The hope is these discussions based on interests will redefine the way students choose their major and identify their college experience, Blankenship said. She chose to focus on this topic after completing student interviews and realizing many students separate their interests and majors due to social and financial stigmas associated with certain degrees.
“I would like to obliterate those stigmas to create a student body that is encouraged to pursue their passions for a fulfilling and innovative career,” Blankenship added.
Kim's project while focusing on his hometown, also has its roots in entrepreneurship and innovation. This past summer, he and friends who are former athletes founded a not-for-profit fitness project called The Seed Project | Los Angeles to serve underprivileged communities in the city.
“My friends and I share a great passion for sports and healthy lifestyle,” Kim said. “We visited different nonprofit organizations around the Greater Los Angeles area and shared our passion for fitness by giving free group fitness lessons to students ranging from 4-year-old children to adults in their 40s and 50s.”
Kim said the group is now restructuring to consider the possibilities of the project becoming a non-profit organization recognized by the government and serving even more communities throughout the country. They're also planning the launch of seasonal volunteer projects to allow those who may not have the fitness and wellness knowledge to teach a class, to contribute and help their cause in empowering those who are in need of attention, including those in Lubbock.

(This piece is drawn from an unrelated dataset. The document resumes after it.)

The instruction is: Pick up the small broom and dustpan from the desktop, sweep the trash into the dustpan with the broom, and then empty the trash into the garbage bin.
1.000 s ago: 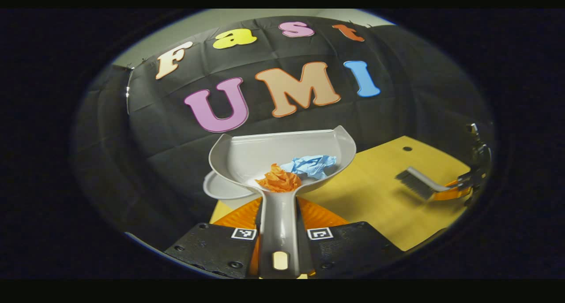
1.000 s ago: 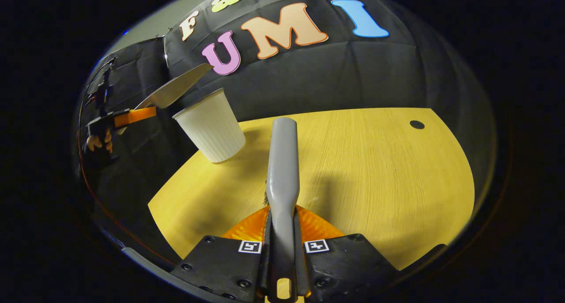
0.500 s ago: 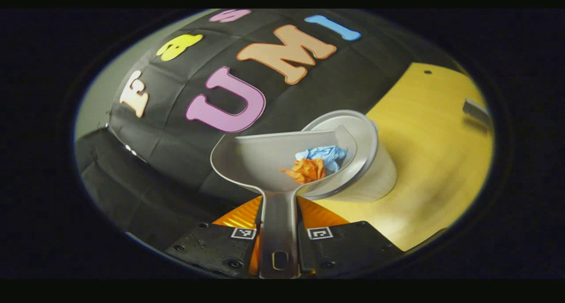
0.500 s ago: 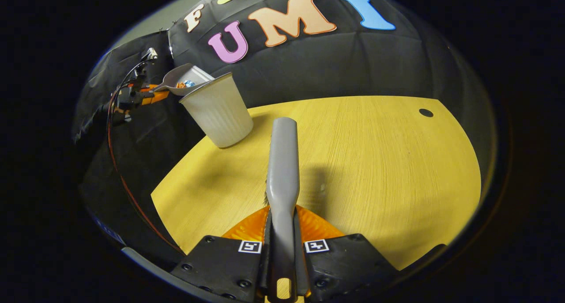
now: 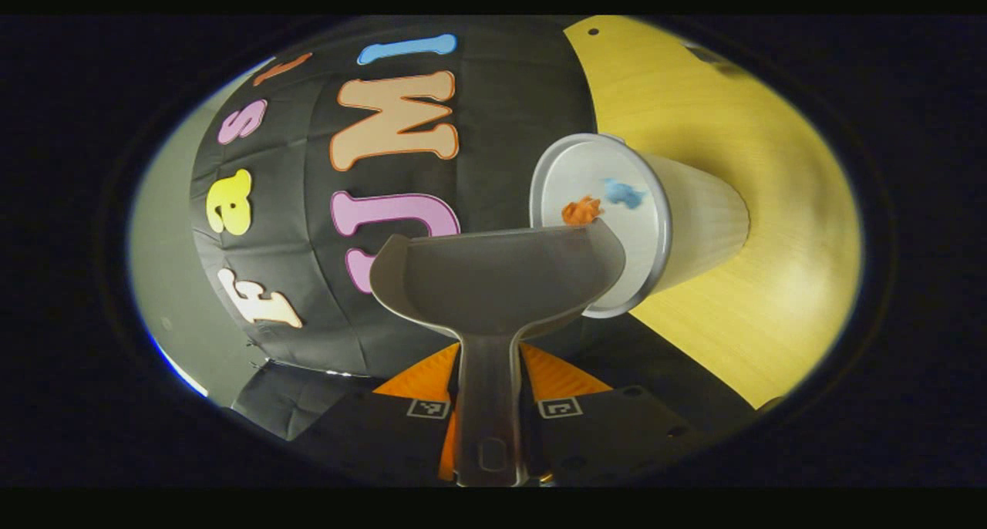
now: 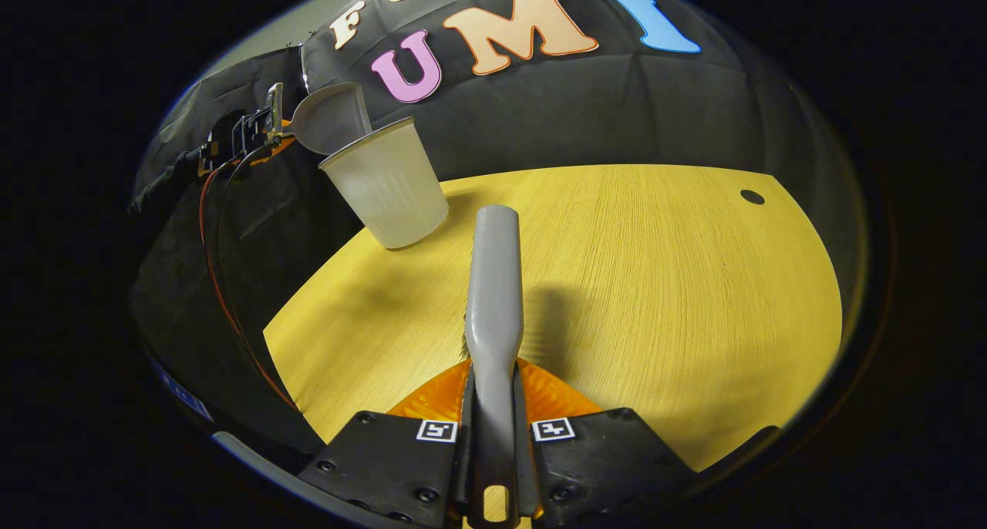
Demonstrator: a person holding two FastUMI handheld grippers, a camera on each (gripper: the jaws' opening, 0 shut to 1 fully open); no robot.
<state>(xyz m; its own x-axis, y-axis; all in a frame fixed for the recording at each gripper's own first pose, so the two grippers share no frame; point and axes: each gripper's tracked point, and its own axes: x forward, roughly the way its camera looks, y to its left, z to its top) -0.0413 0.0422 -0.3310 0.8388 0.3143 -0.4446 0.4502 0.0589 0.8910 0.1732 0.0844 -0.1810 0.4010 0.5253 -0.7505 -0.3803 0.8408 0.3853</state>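
- Two paper wads, orange point(image 5: 580, 210) and blue point(image 5: 623, 193), are lying inside the white garbage bin point(image 5: 694, 220).
- Left gripper point(image 5: 491, 407) is clamping the tipped grey dustpan point(image 5: 497, 278).
- Right gripper point(image 6: 493, 429) is clamping the broom point(image 6: 493, 282).

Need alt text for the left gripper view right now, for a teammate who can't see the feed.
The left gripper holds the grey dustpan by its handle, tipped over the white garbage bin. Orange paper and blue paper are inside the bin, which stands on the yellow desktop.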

Nafees also is working on implementing a business plan for an idea that won her and her team of fellow Texas Tech students first place at the inaugural Tibetan Innovation Challenge in July. The idea, PATA, is an online point-of-sales system that allows Tibetan handicraft producers to target western consumers.
“We traveled to Nepal and India, thanks to Texas Tech's generous support, to conduct market research and now are hoping to turn our idea into a startup that will benefit the Tibetan refugees living in India and Nepal,” Nafees said.
If a student is interested in joining future cohorts, the 2017 fellows suggest getting involved on campus with one of the many entrepreneurial organizations and workshops that exist, like Texas Tech Innovation Mentorship and Entrepreneurship (TTIME), Media Entrepreneurship and Innovation Group (MEIG), Tech CEO and Red Raider Startup. Interested students should focus on exhibiting a strong work ethic and enthusiasm for innovation, entrepreneurship and leadership.
There also should be a healthy desire to propagate change that will benefit their communities and beyond, Kim said.
“I strongly believe that when you have the power to bring light to others, it is not an option, but an obligation to exhaust every resource to do so,” Kim said. “It does not take a billionaire or a college graduate to do that. If there is a will, there is a way, and that way opens to those who have a great attitude and vision for their work and use their work ethic to execute the idea. That is what UIF is all about.”